◆ RAW DATA
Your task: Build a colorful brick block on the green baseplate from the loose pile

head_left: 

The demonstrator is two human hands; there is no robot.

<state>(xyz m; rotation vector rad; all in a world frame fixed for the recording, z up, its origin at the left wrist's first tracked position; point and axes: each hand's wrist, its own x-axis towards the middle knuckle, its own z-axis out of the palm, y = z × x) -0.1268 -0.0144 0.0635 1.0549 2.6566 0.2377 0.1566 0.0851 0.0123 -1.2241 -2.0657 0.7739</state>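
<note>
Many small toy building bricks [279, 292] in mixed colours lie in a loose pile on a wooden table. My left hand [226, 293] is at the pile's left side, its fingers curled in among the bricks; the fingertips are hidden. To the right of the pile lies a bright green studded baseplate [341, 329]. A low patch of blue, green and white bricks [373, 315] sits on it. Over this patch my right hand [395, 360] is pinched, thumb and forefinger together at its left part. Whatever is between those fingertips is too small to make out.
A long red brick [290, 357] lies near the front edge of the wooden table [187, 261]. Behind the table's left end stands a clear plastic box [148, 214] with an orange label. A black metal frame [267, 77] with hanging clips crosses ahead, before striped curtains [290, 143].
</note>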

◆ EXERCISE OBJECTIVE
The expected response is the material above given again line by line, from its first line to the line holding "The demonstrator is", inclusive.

◆ YOUR RESPONSE
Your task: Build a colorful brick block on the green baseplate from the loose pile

head_left: 

The demonstrator is two human hands; there is no robot.

What was asked for in the exercise is now done.